Giro d'Italia, ma la tappa che ricorda Dante in realtà è questa

Venerdì la tappa per il Sommo Poeta da Ravenna a Verona, però è a Firenze che va celebrato

La carovana rosa

La carovana rosa

Firenze, 19 maggio 2021 - “Perdonate, messere: incontraste al castello il Ghibellin Fuggiasco?”. “Quand’io v’era, ei v’era”. Hanno un bel dire, che la tappa dedicata al Sommo Poeta sarà quella di venerdì, da Ravenna a Verona, tappa dell’esilio definitivo, della morte e della discendenza. Ma se volete respirare il profumo di Dante, l’occasione è questa. Con quell’aneddoto, e quella battuta fulminante che solo un Genio della Poesia poteva inventarsi per far abboccare un soldatello un po’ beota. Che il castello in questione fosse Porciano o Romena, poco importa, in linea d’aria è un chiamarsi e rispondersi.  Dante e Firenze, Dante e il Casentino. Dante e la grandezza del suo tempo, compresa quella tremenda legnata che i suoi concittadini presero a Montaperti, e che “fe’ l’Arbia colorata in rosso”. Lui, Dante, sarebbe nato cinque anni dopo, ma come non pensare che il suo mondo sia stato completamente imbevuto di quell’evento, e che quell’evento abbia reso Siena quella che ancora oggi noi posiamo ammirare. Con i suoi splendori, i suoi tesori, le sue magnificenze, le sue usanze di comunità, le sue proiezioni nel contado.

La Lega del Chianti, un’altra battaglia con Firenze, un altro bell’aneddoto, il gallo bianco dei senesi che mangia troppo e dorme fino a tardi, il gallo dei fiorentini tenuto a stecchetto, che si sveglia di notte e dà il segnale al cavaliere per partire, e così si arriva a Panzano e anche oltre, per segnare i confini.  Il Gallo Nero, what else, come direbbe il bel George (lui parla di caffè ma non vuol dire). Dal Brunello al Chianti, il tasso di nobiltà sale, il blasone si fa antico, è la grande aristocrazia rurale antica che marchia le terre e le vigne, i Mazzei, i Corsini, gli Antinori, i Frescobaldi, e poi di seguito attraverso i secoli la buona borghesia e l’industriosità del genio di campagna, che hanno fatto grandi queste terre. Lo vedi nel disegno dei colli punteggiati di torri e di campanili, castelli e pievi con i borghi appollaiati all’intorno, e le tracce di generazioni di cultura materiale tra antichi e nuovi mestieri. Se volevate una tappa capace di fotografare la toscanità più schietta, non me ne vogliano tutti gli altri, eccola servita. La Toscana della vite e dell’ulivo, la 222 Chiantigiana percorre tutto il Chianti storico che oggi si chiama classico sorridendo a Castellina, a Panzano, a Greve. Il tracciato di oggi attraversa l’Arno e Firenze, e riparte per oliveti e boschi a salire da Sesto Fiorentino verso Monte Morello, rapida volata a sfiorare grandi luoghi della fede come Montesenario e il Santuario del Sasso e poi la picchiata a cercare un’altra storia.

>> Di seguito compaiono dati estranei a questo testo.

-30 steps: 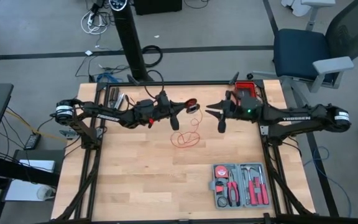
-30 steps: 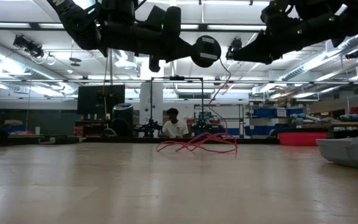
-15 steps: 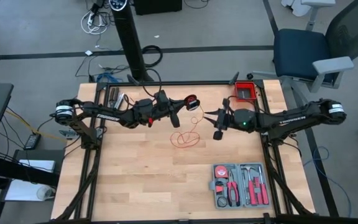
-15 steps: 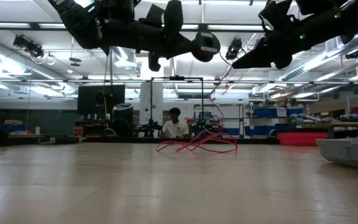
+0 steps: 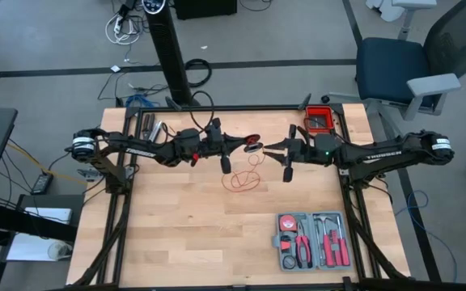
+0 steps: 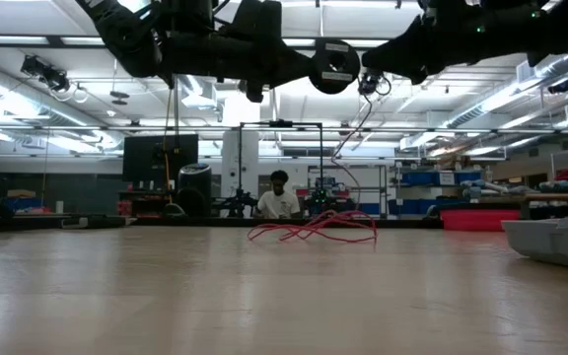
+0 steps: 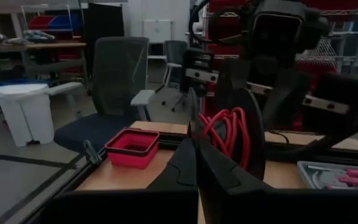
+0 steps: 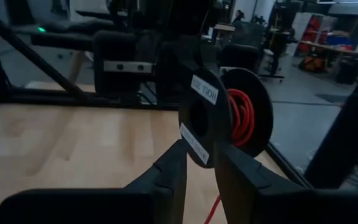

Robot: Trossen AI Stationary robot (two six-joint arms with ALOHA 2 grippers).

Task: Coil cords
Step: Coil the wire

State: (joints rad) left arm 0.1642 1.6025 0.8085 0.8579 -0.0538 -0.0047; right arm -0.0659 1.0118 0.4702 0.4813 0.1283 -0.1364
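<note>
Holding the spool (image 5: 252,144) up above the table (image 5: 176,218), our left gripper (image 5: 245,145) was clamped on its rim. Red cord (image 5: 244,179) trailed down to a loose pile below. Our right gripper (image 5: 272,149), fingers apart, straddled the spool's opposite flange; both arms reached level, tip to tip.

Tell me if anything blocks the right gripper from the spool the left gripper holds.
Nothing visible does. The left gripper is shut on the spool, held above the table. The right gripper faces it, fingers apart on either side of the near disc. Loose red cord hangs below, out of that path.
</note>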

Nipozzano, una culla dei Frescobaldi, è il guardiano severo di altre distese di vigne che salgono fino ai 600 metri di Pomino e del suo champagne di Toscana, simb olo di una tradizione vitivinicola che perfino Cosimo III nel 1716 riconobbe come zona “a denominazione” ante litteram.  Si sale lungo le curve e le rampe della Consuma fino a incrociare, su al passo, il sentiero di crinale, lo 00 del Cai che fa la gioia di legioni di escursionisti verso il Pratomagno, poco più a sud il fitto delle odorose abetaie intorno alla millenaria abbazia di Vallombrosa, son luoghi ricchi di spirito, questi: lasciato a destra il bivio per l’ameno borgo di Montemignaio patria di Marcello Mugnaini, in pochi minuti si scende a Romena, la pieve romanica che ricorda Sant’Antino e che vive spiritualità profonde, chiedete a Simone Cristicchi di don Luigi Verdi e della sua comunità. Casentino: la torre del Castello di Poppi come un dito verso il cielo, sui monti là di fronte la Verna e Camaldoli, curioso destino di queste terre tra diavoli e acquasanta, le Storie a Veglia di Emma Perodi sono zeppe di streghe, orchi, befane, lupi mannari e oggetti magici proprio all’ombra dei monasteri… Siamo a Stia, la piazzetta del “Ciclone”, in mente ti torna subito “che ce l’hai un gratta e vinci te?”.  Ponte Biforco, si sale la Calla. E non è più Toscana. Ma l’impronta è indelebile.